**Exercise details:** Only the lines from the one with "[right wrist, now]" to the end of the listing below should be set down, exactly as written and without any pictures.

**Data provided:**

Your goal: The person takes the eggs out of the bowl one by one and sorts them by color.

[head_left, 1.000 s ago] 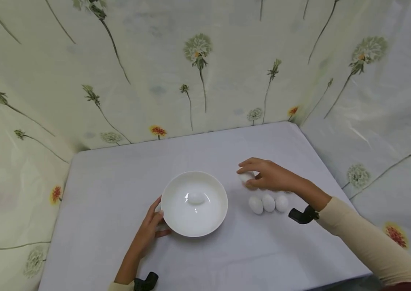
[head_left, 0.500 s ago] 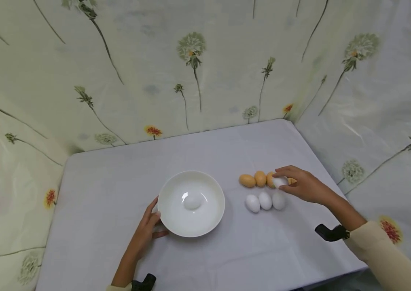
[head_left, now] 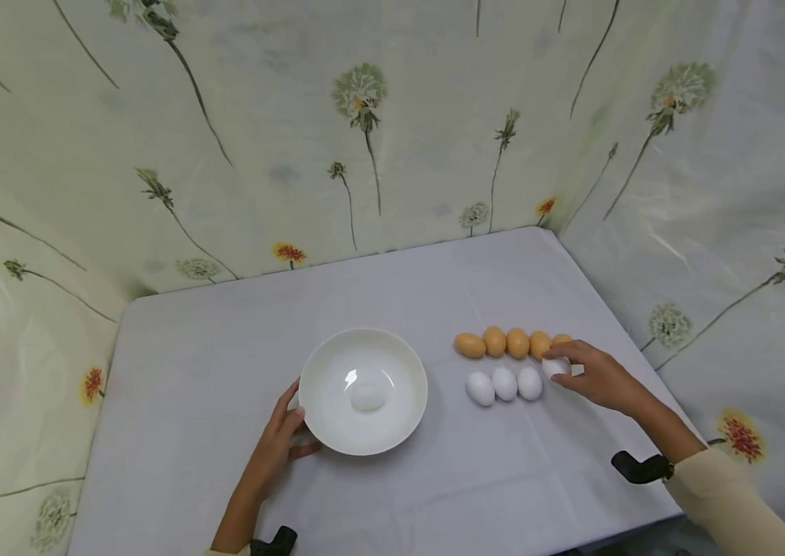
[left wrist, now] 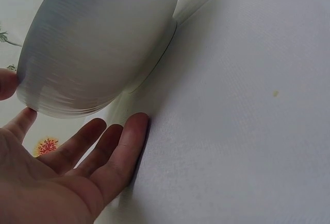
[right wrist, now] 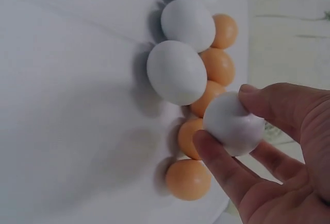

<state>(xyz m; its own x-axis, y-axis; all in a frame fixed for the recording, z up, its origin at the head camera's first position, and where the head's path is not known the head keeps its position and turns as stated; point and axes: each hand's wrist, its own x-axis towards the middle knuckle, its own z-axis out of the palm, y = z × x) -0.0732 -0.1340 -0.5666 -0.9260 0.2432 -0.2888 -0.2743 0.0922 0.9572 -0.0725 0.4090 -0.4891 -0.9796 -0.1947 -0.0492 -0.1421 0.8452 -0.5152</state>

**Task result:**
[right wrist, now] 

<state>(xyz m; its own x-axis, y-axis; all in a frame fixed for the recording, z up, its origin at the head camera's first position, and where the head's path is not known the head keeps its position and turns as stated; point and axes: each hand's wrist, its own x-axis towards the middle knuckle, its own z-axis out of the palm, y = z × x) -0.0732 -0.1340 -0.5666 -0.9260 0.2432 -0.2888 -0.2743 0.0922 0.9572 -0.0725 0.4090 -0.4891 -0.9796 -0.1947 -0.0492 -0.1421 0.8452 -0.5152</state>

That brings the answer to completion.